Exercise objective: Look through the data below and output, unchanged, every line from the one holding "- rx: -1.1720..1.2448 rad" through the one holding "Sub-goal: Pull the", inclusive. Skip the pictures.

____________

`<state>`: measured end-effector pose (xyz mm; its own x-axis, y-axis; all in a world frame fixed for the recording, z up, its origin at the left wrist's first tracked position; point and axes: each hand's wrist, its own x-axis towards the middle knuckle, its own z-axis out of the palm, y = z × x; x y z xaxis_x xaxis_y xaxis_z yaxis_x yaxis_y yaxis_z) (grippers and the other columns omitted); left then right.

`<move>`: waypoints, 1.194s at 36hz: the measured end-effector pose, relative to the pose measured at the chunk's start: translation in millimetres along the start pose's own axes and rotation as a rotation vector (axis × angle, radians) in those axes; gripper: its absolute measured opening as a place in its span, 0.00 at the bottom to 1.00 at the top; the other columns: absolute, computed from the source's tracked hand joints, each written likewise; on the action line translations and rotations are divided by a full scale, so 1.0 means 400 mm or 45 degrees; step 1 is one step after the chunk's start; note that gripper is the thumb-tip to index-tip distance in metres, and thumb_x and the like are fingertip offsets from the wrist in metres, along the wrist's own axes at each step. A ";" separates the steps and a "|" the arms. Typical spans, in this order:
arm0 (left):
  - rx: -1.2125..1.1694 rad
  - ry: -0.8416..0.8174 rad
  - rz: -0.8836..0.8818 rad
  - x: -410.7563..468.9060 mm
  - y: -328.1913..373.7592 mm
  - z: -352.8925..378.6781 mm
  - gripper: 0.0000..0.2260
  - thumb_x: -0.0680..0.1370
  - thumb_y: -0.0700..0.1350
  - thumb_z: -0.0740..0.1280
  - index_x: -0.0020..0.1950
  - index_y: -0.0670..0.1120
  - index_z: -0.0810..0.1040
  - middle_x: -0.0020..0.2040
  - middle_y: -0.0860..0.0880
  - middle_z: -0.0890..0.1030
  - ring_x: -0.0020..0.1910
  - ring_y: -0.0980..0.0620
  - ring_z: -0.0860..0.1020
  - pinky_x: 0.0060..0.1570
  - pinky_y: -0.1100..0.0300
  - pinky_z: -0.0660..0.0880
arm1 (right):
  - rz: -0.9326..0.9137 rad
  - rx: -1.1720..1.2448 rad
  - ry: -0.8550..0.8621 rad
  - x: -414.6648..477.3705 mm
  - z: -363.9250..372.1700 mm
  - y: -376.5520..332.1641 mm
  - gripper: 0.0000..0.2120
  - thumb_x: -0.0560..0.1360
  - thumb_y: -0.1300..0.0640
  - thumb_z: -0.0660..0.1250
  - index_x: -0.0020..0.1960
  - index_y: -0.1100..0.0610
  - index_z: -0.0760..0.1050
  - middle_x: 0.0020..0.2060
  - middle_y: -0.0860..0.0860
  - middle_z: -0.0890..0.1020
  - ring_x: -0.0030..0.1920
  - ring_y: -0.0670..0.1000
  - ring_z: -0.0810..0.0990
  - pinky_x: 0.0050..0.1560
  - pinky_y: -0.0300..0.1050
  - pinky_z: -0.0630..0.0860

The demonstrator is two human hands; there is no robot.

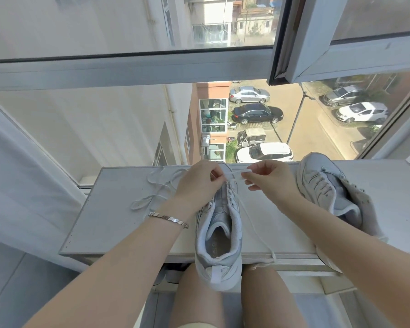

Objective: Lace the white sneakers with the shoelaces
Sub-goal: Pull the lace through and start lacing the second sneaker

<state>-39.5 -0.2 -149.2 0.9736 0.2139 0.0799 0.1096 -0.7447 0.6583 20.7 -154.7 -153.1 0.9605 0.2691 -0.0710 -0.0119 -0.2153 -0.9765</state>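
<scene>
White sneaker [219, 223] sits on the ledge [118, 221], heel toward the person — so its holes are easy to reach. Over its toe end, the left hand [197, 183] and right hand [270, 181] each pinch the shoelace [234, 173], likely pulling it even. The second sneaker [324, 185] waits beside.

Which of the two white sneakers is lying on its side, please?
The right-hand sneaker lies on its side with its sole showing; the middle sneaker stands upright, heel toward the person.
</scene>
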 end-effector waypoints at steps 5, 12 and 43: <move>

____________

Result of this task:
  - rx: -1.1720..1.2448 rad
  - ry: -0.8550..0.8621 rad
  - x: -414.6648..477.3705 mm
  - z: -363.9250..372.1700 mm
  - y: -376.5520..332.1641 mm
  - gripper: 0.0000..0.2120
  - thumb_x: -0.0560..0.1360
  - thumb_y: -0.1300..0.0640
  - thumb_z: -0.0660..0.1250
  - index_x: -0.0020..0.1960
  - index_y: -0.1100..0.0610
  - index_z: -0.0760..0.1050
  - middle_x: 0.0020..0.2060
  - middle_y: -0.0860..0.0860
  - middle_z: -0.0890..0.1020
  - ring_x: -0.0030..0.1920
  - ring_y: -0.0670..0.1000
  - ring_z: -0.0810..0.0990
  - pinky_x: 0.0050..0.1560
  - pinky_y: -0.0300..0.1050
  - pinky_z: -0.0630..0.0860

The demonstrator is two human hands; there is no robot.


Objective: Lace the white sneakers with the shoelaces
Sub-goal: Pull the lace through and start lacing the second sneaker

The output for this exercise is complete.